AMAZONS IN THE DRAWING ROOM: THE ART OF ROMAINE BROOKS
by Whitney Chadwick
(U of California Press) $24.95

LESBIAN ART IN AMERICA: A CONTEMPORARY HISTORY
by Harmony Hammond
(Rizzoli) $50

The FIrst time I saw a woman who called herself a lesbian, I was in high school. I was at home alone, plopped down on the couch with a bag of Chee-tos and a can of fake, store-brand Dr. Pepper, watching TV. A talk show was on but I didn't change the channel: I stared. There was a woman on the TV who looked like Miss Hopkins, the smart, no-nonsense, excitingly strict sixth-grade math teacher I still occasionally had weird thoughts about. I couldn't take my eyes off her. Then my stomach was clutched and my scalp felt shrinky because the woman on TV was saying she was a lesbian. Partly I felt nauseated to hear her say that word. Thank god I was alone so no one could see how I was staring, open-mouthed and thrilled.

Then a few years ago, when I was reading an encyclopedia of gay and lesbian culture, I realized that this must have been the appearance, in l971, on The David Susskind Show, of a panel of lesbians. The woman who looked like Miss Hopkins--short brown hair; plain black glasses; dark, straight A-frame skirt; open-collared, short sleeved oxford shirt--was Barbara Gittings, the activist, editor, and, since the l950s, general all-around heroine of the American lesbian movement. She was the first person I had ever seen who said, out loud and matter-of-factly about herself as if it wasn't disgusting or sick, what other people only whispered snidely about women who looked like that: She was a lesbian.

It was one thing to secretly, snidely think someone was a lesbian; it was another thing to say it out loud, to confirm that the cool, smart women whom you thought were different were different that way. After I got over my nauseous recognition, one of the things I needed to figure out was, if that was what lesbians looked like, could someone who didn't look like that, someone, for example, who wore jeans and T-shirts (like me), also be a lesbian?

If there are still any girls in today's queer-aware culture who might wonder how lesbos look, two recent books could show them. Whitney Chadwicks' study of Romaine Brooks examines the not-so-secret clues dykes gave each other in the deliciously repressive pre-Stonewall years. Lesbian Art in America, by Harmony Hammond, shows the many different ways recent gay American women have represented themselves in the visual arts.

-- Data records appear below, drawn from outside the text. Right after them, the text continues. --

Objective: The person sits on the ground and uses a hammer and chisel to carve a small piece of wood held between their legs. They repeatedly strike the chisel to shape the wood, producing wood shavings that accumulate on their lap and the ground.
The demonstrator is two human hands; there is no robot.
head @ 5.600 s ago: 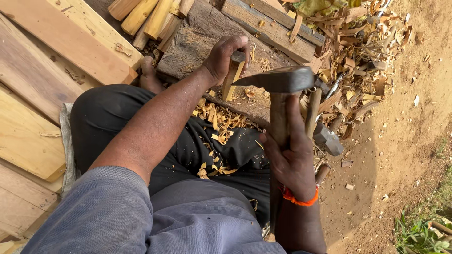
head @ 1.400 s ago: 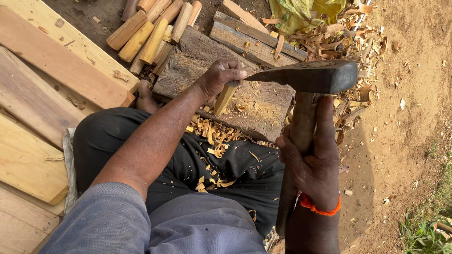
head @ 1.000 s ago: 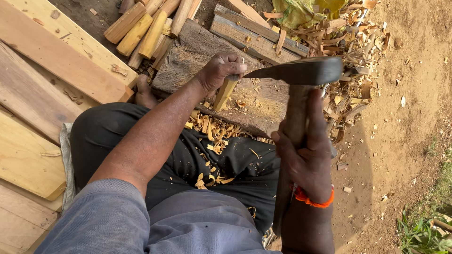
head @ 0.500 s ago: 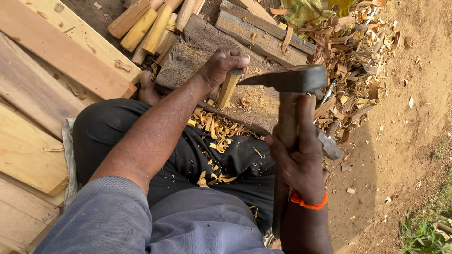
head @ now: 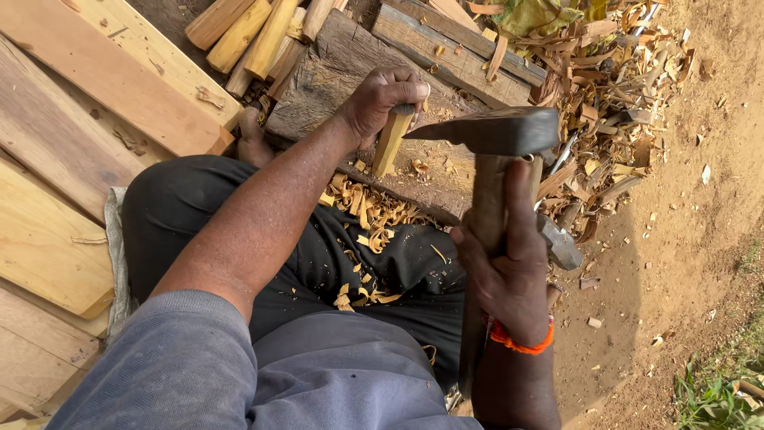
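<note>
My left hand (head: 383, 98) grips the top of a short pale wooden stick (head: 391, 142), standing it upright on a dark wooden chopping block (head: 342, 56). My right hand (head: 503, 259), with an orange band at the wrist, is closed around the long wooden handle of an adze (head: 493, 133). Its dark metal head hovers just right of the stick, blade edge pointing at it. Yellow wood shavings (head: 368, 212) lie on my black trousers and on the block.
Wide pale planks (head: 87, 103) lie at the left. Several rounded sticks (head: 253, 32) are stacked at the top, behind the block. A heap of wood chips and offcuts (head: 613, 80) covers the dirt at the upper right. A second metal tool head (head: 560, 242) lies by my right knee.
The adze has swung up and down beside the stick over the past seconds; its head now sits level with the stick's upper part. My left hand has kept its hold.
</note>
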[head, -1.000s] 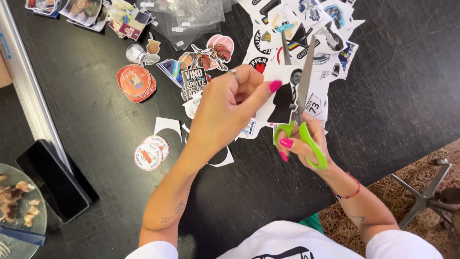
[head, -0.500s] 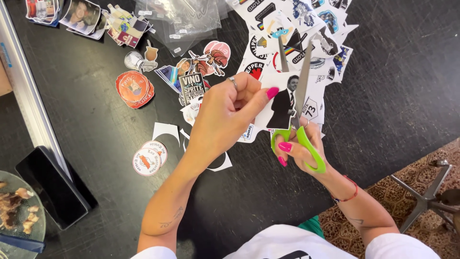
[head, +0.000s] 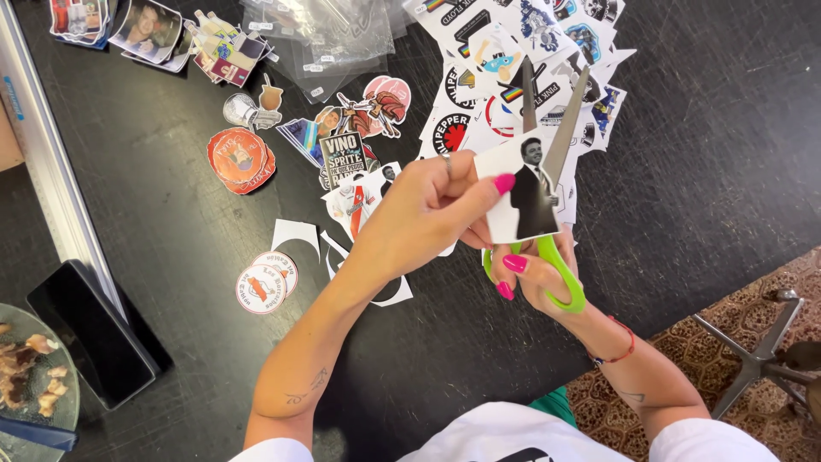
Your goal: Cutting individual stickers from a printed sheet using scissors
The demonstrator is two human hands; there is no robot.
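- Gripping green-handled scissors (head: pixel 547 171), the right hand (head: pixel 539 274) has its fingers through the loops; the blades stand open above the black table (head: pixel 727 171).
- The left hand (head: pixel 428 214) pinches a sticker of a man in a dark suit (head: pixel 526 192), held between the blades.
- Beyond lie loose stickers (head: pixel 530 60), two round orange ones (head: pixel 240 159) and clear plastic bags (head: pixel 333 34).

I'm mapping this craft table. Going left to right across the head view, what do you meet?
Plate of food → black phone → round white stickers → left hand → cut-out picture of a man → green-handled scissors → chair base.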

Romaine Brooks happens to be the first artist Hammond mentions in her survey. An American born in Rome, Brooks (l874-l970) spent most of her life in Paris. With her lover Natalie Barney (and many others'), Brooks presided over a salon of mostly lesbian artists, intellectuals, and performers. Despite numerous erotic distractions, Brooks managed to become not only a good painter but also a prolific one. Amazons in the Drawing Room reproduces a few dozen of her lithe, strange line drawings and 34 of the 40 nudes and portraits Barnes painted of her famous friends. My favorite portrait is called Peter, a Young English Girl, of the androgynous painter and millionairess, Peyter Gluck.

You can see a lot of Whistler's spare gray palettes in Brooks' work. You may also recognize similarities between Brooks and her near contemporary, John Singer Sargent. Both made portraits of and for the upper class, but Brooks concentrated on painting women; her portraits of strong female figures draped in voluminous drapes, standing alone in nature, and a series of the Russian actor and dancer Ida Rubinstein as a small-breasted reclining nude, created a modern visual vocabulary for the heroic feminine.

By the 1970s, as Hammond documents, lesbian-feminists were reacting against Brooks' depiction of lesbians as upper-class, politically conservative, female dandies. Instead, photographers like Ann Meredith and JEB (Joan E. Birren) portrayed dykes as working-class heroes: dirty-fingered white gals working on cars; T-shirted black women napping on the lawn. Tee Corrine did a series of black-and-white portraits of cunts as well as the notorious Cunt Coloring Book, which shocked, surprised, and thrilled viewers in the l970s the way the work of Catherine Opie, who calls herself "a kind of twisted social documentary photographer," does today. The iconography continues to change.